Every line from the one with "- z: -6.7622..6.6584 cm" to the one with "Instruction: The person", including those two, is to be copied exactly; all other lines of the entries below are left out.

Records from a data collection:
______

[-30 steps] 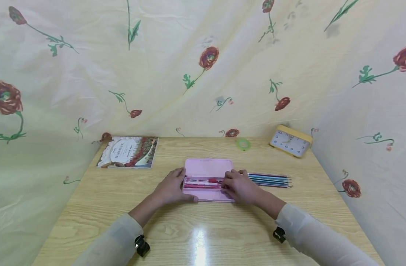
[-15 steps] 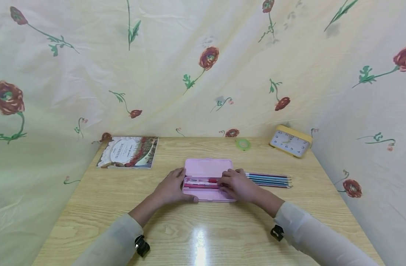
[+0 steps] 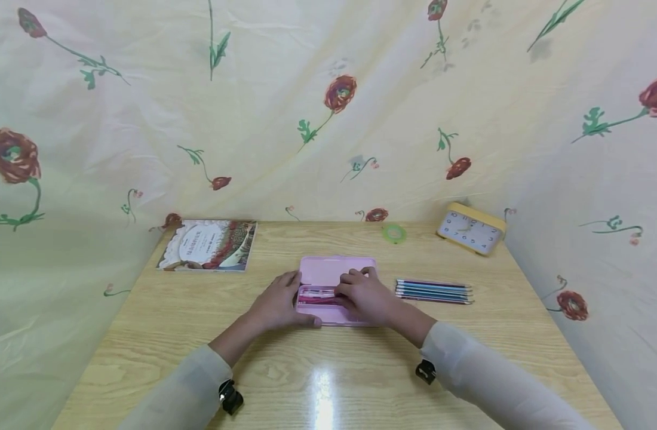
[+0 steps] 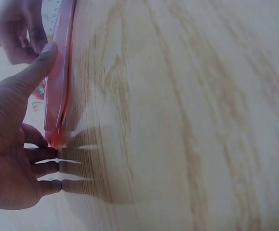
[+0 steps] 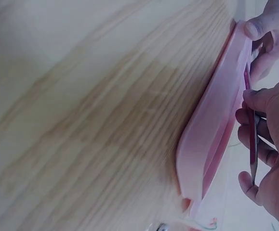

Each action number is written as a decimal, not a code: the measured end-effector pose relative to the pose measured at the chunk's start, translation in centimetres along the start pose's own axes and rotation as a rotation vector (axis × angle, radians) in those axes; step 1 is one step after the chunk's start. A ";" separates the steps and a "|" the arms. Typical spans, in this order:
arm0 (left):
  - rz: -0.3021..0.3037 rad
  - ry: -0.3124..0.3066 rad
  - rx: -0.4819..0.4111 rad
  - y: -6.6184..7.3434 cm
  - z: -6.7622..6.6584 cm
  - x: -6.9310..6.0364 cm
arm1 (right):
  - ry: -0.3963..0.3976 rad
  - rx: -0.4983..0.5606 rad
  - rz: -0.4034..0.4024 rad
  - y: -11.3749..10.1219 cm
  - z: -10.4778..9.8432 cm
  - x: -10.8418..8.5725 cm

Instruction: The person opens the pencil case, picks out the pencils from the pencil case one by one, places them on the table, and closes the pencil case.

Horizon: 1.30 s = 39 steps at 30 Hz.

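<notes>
An open pink pencil case lies at the middle of the table, its lid folded back. Several pens and pencils lie in its long compartment. My left hand holds the case's left end, with the thumb on the front wall and the fingers round the end. Over the right part of the case, my right hand pinches a dark red pencil between thumb and fingers, as the right wrist view shows. The head view hides most of that pencil behind the hand.
Several blue and dark pencils lie in a row right of the case. At the back stand a yellow alarm clock and a green roll of tape. A booklet lies back left. Flowered cloth hangs behind the table.
My right hand has moved left along the pencil case, uncovering the left ends of the pencils in the row. My left hand has stayed at the case's left end.
</notes>
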<state>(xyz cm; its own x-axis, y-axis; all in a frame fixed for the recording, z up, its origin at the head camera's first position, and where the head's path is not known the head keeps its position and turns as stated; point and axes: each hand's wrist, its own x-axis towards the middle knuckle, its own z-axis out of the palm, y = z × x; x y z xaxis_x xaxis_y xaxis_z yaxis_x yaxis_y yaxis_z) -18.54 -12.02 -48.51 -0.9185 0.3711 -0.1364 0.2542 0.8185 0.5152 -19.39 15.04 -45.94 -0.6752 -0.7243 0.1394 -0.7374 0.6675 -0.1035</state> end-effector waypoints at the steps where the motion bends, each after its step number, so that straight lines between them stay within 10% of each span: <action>1: 0.001 0.000 0.002 0.0 0.0 0.0 | 0.001 -0.003 0.001 -0.1 0.0 0.2; 13: -0.005 -0.004 0.025 0.3 -0.2 -0.1 | -0.028 -0.012 0.022 -0.7 0.4 0.8; 39: 0.002 0.004 0.006 0.3 -0.2 -0.1 | 0.237 -0.051 -0.013 0.9 -0.5 -0.5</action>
<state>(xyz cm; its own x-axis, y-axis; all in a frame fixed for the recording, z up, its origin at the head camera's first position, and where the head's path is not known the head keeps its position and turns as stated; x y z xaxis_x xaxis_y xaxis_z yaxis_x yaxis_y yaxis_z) -18.39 -11.88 -48.13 -0.9193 0.3708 -0.1318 0.2578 0.8205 0.5102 -19.71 16.05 -45.64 -0.6379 -0.6763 0.3684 -0.7402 0.6705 -0.0507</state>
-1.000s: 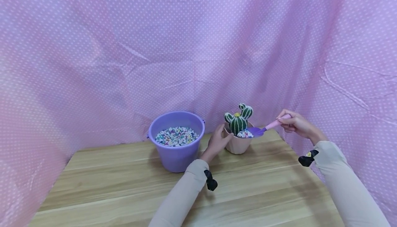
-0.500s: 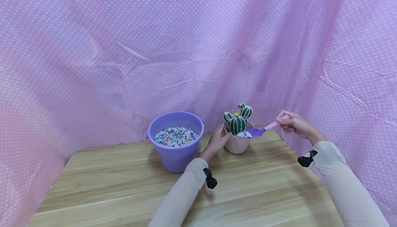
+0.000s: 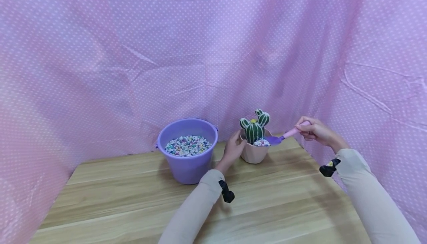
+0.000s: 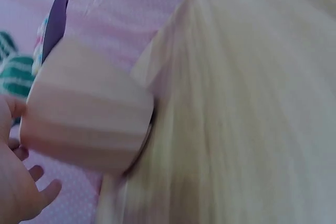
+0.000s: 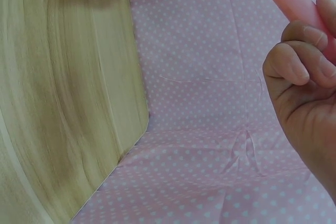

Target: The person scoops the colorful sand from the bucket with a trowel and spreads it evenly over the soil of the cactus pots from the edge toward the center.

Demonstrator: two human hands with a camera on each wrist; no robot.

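Note:
A pale pink pot (image 3: 254, 154) stands on the table at the back, a green cactus (image 3: 254, 131) with white stripes inside it. My left hand (image 3: 233, 149) holds the pot's left side, thumb at the front rim; in the left wrist view a digit of the hand (image 4: 21, 182) touches the rim. Between the fingertips of my right hand (image 3: 317, 131) is the pink handle (image 3: 298, 129) of a purple scoop (image 3: 275, 140), whose blade lies at the pot's right rim. Small coloured beads (image 3: 261, 142) show beside the blade, at the cactus's foot.
Left of the pot stands a purple bucket (image 3: 188, 170) holding many small coloured beads (image 3: 188, 146). The wooden table (image 3: 133, 195) ends just behind the pot and bucket. A pink dotted cloth (image 3: 207, 51) hangs behind and at both sides.
The head view has shifted slightly. Both hands, the scoop and the pot keep nearly the same places relative to one another.

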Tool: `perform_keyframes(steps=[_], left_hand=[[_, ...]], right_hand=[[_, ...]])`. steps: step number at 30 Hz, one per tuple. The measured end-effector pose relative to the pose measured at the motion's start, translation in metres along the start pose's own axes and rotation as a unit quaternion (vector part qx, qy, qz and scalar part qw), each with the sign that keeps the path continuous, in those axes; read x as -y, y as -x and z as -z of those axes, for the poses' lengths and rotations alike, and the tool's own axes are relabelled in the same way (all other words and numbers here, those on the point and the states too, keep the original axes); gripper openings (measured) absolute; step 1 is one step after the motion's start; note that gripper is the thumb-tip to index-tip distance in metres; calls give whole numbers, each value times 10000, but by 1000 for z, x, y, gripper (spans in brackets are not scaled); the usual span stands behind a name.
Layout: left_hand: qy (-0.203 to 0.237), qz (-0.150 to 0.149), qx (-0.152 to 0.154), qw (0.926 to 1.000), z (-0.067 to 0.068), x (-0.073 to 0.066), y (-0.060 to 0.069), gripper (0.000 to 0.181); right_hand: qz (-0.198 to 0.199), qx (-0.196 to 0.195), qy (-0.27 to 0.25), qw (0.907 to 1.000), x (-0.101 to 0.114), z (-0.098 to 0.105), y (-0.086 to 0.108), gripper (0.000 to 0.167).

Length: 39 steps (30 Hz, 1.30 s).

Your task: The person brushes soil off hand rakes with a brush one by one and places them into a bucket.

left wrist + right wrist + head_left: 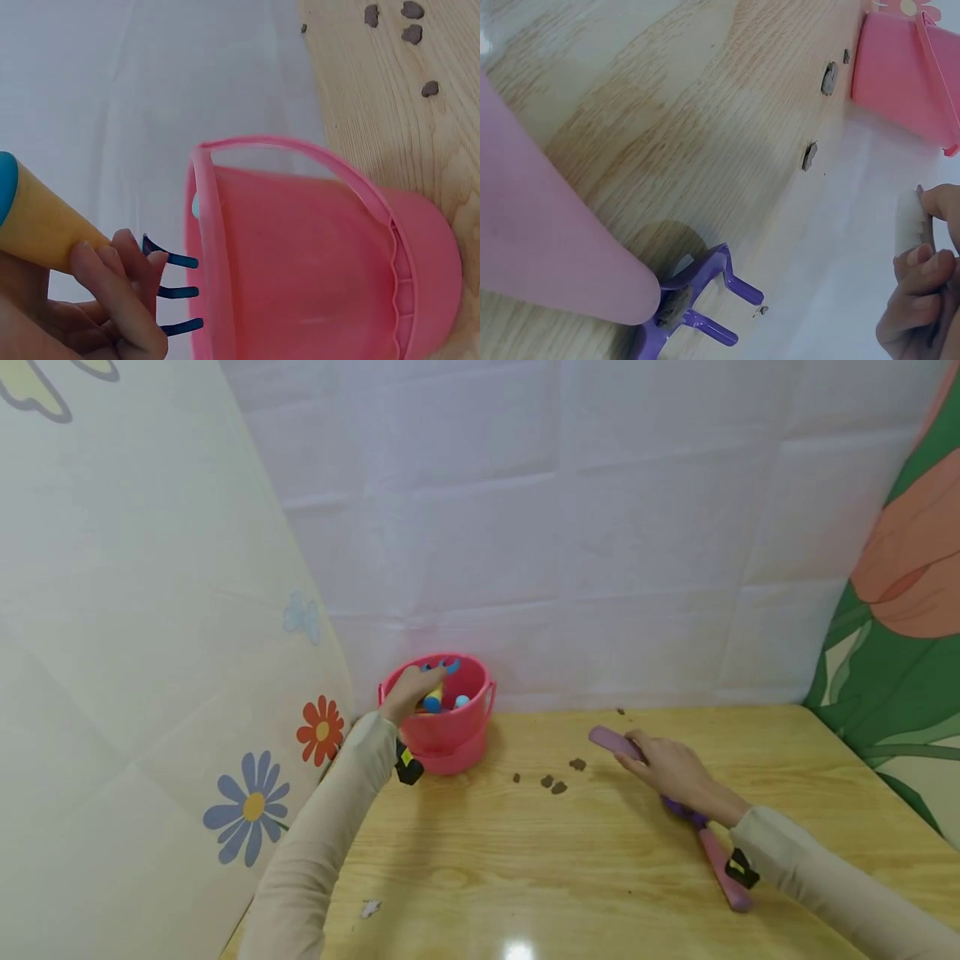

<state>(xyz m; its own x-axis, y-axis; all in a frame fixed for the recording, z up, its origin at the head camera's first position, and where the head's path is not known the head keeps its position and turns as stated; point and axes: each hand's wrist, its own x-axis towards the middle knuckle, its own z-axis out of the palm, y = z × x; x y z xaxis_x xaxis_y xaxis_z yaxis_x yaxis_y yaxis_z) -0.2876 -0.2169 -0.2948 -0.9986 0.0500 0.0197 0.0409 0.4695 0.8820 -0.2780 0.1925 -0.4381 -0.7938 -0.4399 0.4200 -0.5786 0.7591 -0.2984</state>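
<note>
My left hand (408, 692) grips a toy rake with a yellow handle (56, 225) and blue prongs (180, 292). The prongs reach over the rim of the pink bucket (450, 752). My right hand (671, 770) holds a lilac brush (611, 741) above the table; pale bristles (910, 225) show in the right wrist view. Beneath that hand lies a second toy rake with a pink handle (723, 872) and purple prongs (712, 328). A brown clump (675, 306) sits against its purple head, which my right hand partly hides in the head view.
Several brown clumps (558, 787) lie on the wooden table (525, 860) between bucket and brush. Inside the bucket shows a light blue round thing (462, 701). A whitish scrap (371, 908) lies near the front left. White cloth (562, 568) hangs behind.
</note>
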Motion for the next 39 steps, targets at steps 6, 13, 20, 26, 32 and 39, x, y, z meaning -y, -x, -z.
perform_keyframes(steps=[6,13,20,26,32,39], left_hand=[[329,472,221,9981,6,10,-10,42],[608,1094,112,9921,9,9,-13,27],[947,1011,-253,9900,5,13,-16,23],[950,840,-601,9901,1,19,-19,34],[814,1174,-930,9854,0,27,-30,32],[451,1854,-912,9774,-1,31,-46,17]], right_hand=[[70,-87,21,9999,-2,-4,1,39],[-10,-34,8,10000,-4,-4,-1,41],[-76,26,27,10000,-3,-2,0,41],[-109,-8,32,9999,-5,-3,1,41],[-140,-8,56,9999,-5,-4,1,41],[-126,49,12,9999,-4,-2,2,42]])
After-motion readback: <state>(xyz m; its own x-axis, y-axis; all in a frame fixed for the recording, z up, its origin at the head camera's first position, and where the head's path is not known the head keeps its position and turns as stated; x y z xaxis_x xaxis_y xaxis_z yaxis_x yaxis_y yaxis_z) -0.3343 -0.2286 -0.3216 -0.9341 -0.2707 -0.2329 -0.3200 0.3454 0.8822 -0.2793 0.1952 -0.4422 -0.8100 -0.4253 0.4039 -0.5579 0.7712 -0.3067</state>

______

- [Solution to this problem]:
  - z: -6.7622..6.6584 cm
  - x: -6.9310..6.0364 cm
arm1 (right):
  - ry: -0.3963..0.3976 rad
  - rx: -0.4983..0.5606 rad
  - rz: -0.4034..0.4024 rad
  - y: -11.3749..10.1219 cm
  - z: -10.4778..9.8432 cm
  - x: -10.8418..8.5725 cm

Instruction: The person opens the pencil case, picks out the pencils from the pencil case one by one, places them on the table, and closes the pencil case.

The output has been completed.